Skip to content

Leader Election for High Availability

Overview

This document describes the leader election system for the HAProxy Template Ingress Controller, which enables running multiple controller replicas for high availability while preventing conflicting updates to HAProxy instances.

Problem Statement

The controller currently runs as a single instance.
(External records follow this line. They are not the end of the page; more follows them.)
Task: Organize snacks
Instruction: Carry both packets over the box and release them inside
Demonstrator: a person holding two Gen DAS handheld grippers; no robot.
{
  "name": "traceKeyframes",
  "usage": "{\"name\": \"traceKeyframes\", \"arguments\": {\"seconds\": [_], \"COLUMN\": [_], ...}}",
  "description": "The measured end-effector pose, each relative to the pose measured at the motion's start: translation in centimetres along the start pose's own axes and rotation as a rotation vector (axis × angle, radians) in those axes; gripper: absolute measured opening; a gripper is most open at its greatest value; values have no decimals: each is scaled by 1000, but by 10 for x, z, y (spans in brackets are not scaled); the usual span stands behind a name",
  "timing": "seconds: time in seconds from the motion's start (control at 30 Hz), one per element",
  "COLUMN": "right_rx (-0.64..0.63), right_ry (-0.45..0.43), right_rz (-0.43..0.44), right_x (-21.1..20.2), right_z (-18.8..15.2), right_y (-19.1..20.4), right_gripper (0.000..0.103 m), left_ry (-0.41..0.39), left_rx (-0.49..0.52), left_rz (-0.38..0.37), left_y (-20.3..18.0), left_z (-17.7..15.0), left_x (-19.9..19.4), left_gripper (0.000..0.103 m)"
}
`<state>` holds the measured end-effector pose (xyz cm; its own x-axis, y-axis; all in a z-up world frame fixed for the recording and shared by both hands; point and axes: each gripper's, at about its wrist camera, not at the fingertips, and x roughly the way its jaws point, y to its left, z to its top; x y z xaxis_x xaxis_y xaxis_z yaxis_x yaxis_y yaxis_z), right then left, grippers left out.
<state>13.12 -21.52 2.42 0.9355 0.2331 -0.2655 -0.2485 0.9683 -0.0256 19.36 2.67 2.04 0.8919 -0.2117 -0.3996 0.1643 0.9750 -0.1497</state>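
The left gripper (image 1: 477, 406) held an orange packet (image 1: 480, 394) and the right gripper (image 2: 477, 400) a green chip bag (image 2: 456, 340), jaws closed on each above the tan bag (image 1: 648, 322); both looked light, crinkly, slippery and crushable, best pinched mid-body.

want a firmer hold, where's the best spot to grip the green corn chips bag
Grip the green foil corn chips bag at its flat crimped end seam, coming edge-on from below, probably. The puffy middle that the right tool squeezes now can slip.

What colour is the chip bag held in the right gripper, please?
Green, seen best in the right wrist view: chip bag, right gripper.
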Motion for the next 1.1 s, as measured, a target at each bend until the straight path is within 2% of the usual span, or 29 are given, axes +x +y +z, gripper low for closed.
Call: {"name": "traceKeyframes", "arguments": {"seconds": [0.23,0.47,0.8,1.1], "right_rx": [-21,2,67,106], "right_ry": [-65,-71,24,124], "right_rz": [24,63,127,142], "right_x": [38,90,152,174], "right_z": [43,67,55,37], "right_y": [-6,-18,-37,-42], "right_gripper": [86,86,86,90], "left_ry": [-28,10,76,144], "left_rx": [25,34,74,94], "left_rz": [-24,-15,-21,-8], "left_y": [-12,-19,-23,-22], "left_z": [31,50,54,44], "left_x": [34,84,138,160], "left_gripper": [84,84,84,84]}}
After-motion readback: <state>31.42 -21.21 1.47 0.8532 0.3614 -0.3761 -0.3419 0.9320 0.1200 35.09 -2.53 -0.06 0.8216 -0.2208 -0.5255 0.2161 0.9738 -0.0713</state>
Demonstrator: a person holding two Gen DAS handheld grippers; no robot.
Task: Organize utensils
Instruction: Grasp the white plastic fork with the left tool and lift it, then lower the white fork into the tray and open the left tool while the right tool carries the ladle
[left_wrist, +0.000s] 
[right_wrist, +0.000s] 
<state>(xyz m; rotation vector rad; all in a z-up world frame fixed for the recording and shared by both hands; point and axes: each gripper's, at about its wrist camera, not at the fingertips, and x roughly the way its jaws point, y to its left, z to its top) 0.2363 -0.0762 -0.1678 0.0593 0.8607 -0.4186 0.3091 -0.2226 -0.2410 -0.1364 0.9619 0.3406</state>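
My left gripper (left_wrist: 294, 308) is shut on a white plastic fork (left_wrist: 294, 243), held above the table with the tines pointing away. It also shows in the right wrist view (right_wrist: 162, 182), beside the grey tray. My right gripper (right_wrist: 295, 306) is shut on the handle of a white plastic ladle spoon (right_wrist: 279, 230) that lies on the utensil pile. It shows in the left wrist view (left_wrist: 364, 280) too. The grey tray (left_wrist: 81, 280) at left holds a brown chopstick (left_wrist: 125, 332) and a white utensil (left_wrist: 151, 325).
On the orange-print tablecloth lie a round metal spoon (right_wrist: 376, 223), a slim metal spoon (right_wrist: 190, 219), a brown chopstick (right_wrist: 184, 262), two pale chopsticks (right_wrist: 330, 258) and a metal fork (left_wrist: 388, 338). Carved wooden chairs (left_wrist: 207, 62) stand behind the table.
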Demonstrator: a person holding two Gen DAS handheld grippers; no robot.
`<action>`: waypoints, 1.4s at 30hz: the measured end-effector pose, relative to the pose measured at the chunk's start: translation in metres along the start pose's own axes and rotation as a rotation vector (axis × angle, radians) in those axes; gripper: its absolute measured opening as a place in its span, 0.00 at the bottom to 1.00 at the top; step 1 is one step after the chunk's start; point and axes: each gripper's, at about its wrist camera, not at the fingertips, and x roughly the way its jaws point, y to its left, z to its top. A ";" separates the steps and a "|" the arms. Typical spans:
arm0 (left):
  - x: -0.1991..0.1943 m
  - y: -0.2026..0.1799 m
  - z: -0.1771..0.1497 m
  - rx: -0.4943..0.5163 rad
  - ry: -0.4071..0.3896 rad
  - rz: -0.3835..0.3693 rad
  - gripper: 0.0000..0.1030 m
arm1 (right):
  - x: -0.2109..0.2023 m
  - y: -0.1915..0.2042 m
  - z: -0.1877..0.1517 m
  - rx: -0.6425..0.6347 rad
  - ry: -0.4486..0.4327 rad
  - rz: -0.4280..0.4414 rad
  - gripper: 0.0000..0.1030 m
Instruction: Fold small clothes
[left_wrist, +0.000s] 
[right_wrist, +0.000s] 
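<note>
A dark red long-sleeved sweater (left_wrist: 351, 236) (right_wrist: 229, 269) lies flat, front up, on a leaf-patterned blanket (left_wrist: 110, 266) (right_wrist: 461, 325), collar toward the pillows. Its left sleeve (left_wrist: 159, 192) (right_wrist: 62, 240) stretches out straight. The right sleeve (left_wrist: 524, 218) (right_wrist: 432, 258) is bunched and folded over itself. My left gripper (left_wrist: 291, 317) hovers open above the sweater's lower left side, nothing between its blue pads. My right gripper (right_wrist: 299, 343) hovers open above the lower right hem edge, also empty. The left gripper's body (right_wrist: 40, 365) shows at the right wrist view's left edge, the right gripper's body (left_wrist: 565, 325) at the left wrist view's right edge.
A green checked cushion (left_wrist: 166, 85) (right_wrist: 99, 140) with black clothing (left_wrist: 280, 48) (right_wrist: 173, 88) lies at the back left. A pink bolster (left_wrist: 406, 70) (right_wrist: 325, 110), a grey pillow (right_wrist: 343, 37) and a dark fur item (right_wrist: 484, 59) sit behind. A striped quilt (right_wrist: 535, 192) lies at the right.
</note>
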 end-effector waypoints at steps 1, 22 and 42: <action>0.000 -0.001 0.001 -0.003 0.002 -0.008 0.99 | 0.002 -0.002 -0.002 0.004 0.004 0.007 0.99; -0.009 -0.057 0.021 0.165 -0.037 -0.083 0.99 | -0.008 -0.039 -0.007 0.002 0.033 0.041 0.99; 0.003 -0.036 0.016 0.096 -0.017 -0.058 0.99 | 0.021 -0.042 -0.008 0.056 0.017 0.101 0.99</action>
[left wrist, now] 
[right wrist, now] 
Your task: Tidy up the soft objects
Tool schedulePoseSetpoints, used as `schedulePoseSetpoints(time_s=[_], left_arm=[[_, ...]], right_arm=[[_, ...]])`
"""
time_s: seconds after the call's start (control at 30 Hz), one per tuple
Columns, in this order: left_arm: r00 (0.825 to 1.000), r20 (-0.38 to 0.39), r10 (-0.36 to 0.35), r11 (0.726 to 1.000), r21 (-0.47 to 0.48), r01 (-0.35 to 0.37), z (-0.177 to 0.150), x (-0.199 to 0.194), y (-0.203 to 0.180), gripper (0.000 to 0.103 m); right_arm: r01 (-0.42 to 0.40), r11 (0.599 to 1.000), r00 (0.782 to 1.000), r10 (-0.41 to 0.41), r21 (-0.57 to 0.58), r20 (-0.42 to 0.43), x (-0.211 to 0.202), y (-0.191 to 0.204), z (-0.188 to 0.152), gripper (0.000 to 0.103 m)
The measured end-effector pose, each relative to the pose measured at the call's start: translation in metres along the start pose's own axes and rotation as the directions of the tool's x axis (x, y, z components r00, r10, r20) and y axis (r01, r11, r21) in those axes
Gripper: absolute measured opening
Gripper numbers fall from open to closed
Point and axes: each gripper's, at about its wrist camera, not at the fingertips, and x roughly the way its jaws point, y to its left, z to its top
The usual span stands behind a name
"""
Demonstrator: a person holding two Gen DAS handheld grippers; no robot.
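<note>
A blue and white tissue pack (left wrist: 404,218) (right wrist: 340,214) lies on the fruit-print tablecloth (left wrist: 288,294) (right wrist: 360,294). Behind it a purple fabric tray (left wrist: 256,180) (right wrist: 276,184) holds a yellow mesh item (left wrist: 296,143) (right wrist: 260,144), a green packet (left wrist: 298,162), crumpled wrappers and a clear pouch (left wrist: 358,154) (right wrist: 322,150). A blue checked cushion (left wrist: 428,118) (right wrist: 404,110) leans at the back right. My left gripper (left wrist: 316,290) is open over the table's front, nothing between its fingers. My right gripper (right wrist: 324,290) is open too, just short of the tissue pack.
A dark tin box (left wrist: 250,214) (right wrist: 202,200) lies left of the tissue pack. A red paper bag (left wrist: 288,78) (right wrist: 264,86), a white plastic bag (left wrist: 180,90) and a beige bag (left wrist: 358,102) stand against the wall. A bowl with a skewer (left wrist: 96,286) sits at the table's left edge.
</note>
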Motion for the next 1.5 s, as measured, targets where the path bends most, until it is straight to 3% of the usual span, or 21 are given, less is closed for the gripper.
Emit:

Running multiple replicas without coordination would cause:

  1. Resource waste: Multiple replicas performing identical dataplane API calls
  2. Potential conflicts: Race conditions when multiple controllers push updates simultaneously
  3. Unnecessary HAProxy reloads: Multiple deployments of the same configuration

However, all replicas should:

  • Watch Kubernetes resources (to maintain hot cache for failover)
  • Render templates (to have configurations ready)
  • Validate configurations (to share the workload)
  • Handle webhook requests (for high availability)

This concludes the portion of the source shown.